I have 2 simple scripts:
from sqlalchemy import create_engine, ForeignKey, Table
from sqlalchemy import Column, Date, Integer, String, DateTime, BigInteger, event
from sqlalchemy.ext.declarative import declarative_base
from sqlalchemy.engine import Engine
from sqlalchemy.orm import relationship, backref, sessionmaker, scoped_session, Session
class Test(declarative_base()):
__tablename__ = "Test"
def __init__(self, *args, **kwargs):
args = args[0]
for key in args:
setattr(self, key, args[key] )
key = Column(String, primary_key=True)
data = []
for a in range(0,10000):
data.append({ "key" : "key%s" % a})
engine = create_engine("sqlite:///testn", echo=False)
with engine.connect() as connection:
Test.metadata.create_all(engine)
session = Session(engine)
list(map(lambda x: session.merge(Test(x)), data))
session.commit()
result:
real 0m15.300s
user 0m14.920s
sys 0m0.351s
second script:
from peewee import *
class Test(Model):
key = TextField(primary_key=True,null=False)
dbname = "test"
db = SqliteDatabase(dbname)
Test._meta.database = db
data = []
for a in range(0,10000):
data.append({ "key" : "key%s" % a })
if not Test.table_exists():
db.create_tables([Test])
with db.atomic() as tr:
Test.insert_many(data).upsert().execute()
result:
real 0m3.253s
user 0m2.620s
sys 0m0.571s
Why?
This comparison is not entirely valid, as issuing an upsert style query is very different from what SQLAlchemy's Session.merge
does:
Session.merge()
examines the primary key attributes of the source instance, and attempts to reconcile it with an instance of the same primary key in the session. If not found locally, it attempts to load the object from the database based on primary key, and if none can be located, creates a new instance.
In this test case this will result in 10,000 load attempts against the database, which is expensive.
On the other hand when using peewee with sqlite the combination of insert_many(data)
and upsert()
can result in a single query:
INSERT OR REPLACE INTO Test (key) VALUES ('key0'), ('key1'), ...

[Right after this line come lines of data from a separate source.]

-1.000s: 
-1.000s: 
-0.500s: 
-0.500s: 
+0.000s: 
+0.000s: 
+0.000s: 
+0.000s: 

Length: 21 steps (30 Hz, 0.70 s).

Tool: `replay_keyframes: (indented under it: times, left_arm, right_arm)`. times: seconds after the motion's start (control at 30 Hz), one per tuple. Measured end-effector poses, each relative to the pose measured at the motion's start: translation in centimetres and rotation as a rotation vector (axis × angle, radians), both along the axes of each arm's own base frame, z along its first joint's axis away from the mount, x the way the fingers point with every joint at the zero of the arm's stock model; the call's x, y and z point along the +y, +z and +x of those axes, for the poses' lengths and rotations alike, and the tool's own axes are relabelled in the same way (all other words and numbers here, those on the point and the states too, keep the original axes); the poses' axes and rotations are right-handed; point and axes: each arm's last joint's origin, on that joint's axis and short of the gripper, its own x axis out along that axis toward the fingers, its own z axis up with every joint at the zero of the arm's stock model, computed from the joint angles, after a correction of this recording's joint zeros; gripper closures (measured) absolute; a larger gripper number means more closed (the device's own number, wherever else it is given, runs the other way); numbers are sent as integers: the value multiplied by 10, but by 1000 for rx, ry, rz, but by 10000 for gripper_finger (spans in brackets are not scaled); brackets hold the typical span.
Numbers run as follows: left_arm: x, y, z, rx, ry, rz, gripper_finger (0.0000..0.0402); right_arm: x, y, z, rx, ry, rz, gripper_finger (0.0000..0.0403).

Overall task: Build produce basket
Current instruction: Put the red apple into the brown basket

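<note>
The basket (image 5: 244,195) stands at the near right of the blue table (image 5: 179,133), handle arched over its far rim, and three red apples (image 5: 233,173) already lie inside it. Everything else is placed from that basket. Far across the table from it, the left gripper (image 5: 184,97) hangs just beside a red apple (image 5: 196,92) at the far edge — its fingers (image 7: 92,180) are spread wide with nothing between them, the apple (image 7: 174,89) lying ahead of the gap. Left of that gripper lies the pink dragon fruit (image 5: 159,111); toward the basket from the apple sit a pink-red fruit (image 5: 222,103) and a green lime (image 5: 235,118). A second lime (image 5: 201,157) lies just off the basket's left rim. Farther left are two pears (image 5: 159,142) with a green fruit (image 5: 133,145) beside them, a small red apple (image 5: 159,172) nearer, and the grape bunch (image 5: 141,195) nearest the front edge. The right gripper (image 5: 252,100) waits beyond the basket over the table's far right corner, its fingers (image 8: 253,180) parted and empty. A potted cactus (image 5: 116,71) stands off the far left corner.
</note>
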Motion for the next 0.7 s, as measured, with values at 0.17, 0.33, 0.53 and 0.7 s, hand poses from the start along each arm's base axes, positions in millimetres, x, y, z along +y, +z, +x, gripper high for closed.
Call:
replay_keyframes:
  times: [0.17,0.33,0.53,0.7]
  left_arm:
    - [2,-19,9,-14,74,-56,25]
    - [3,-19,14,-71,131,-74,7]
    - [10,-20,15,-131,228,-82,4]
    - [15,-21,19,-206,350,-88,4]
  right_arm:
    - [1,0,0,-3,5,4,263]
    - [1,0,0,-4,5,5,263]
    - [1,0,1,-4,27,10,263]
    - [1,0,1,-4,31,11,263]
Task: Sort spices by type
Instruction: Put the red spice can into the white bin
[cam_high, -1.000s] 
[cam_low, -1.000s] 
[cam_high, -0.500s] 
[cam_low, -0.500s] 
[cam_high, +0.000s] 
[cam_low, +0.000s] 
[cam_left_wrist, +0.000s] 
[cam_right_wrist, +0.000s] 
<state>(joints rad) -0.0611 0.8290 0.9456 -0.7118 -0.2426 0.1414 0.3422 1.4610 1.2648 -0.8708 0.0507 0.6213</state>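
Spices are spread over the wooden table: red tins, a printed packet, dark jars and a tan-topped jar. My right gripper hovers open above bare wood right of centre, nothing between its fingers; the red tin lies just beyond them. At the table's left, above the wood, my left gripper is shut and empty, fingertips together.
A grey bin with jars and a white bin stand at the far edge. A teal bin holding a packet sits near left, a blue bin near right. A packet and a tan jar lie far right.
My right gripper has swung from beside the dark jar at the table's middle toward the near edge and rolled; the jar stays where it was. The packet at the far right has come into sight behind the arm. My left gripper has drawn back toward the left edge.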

There's no session state to reconcile, since peewee is a very different kind of ORM from SQLAlchemy and on a quick glance looks closer to Core and Table
s
In SQLAlchemy instead of list(map(lambda x: session.merge(Test(x)), data))
you could revert to using Core:
session.execute(Test.__table__.insert(prefixes=['OR REPLACE']).values(data))
A major con about this is that you have to write a database vendor specific prefix to INSERT
by hand. This will also subvert the Session, as it will have no information or knowledge about the newly added rows.
Bulk insertions using model objects are a little more involved with SQLAlchemy. Very simply put using an ORM is a trade-off between ease of use and speed:
ORMs are basically not intended for high-performance bulk inserts - this is the whole reason SQLAlchemy offers the Core in addition to the ORM as a first-class component.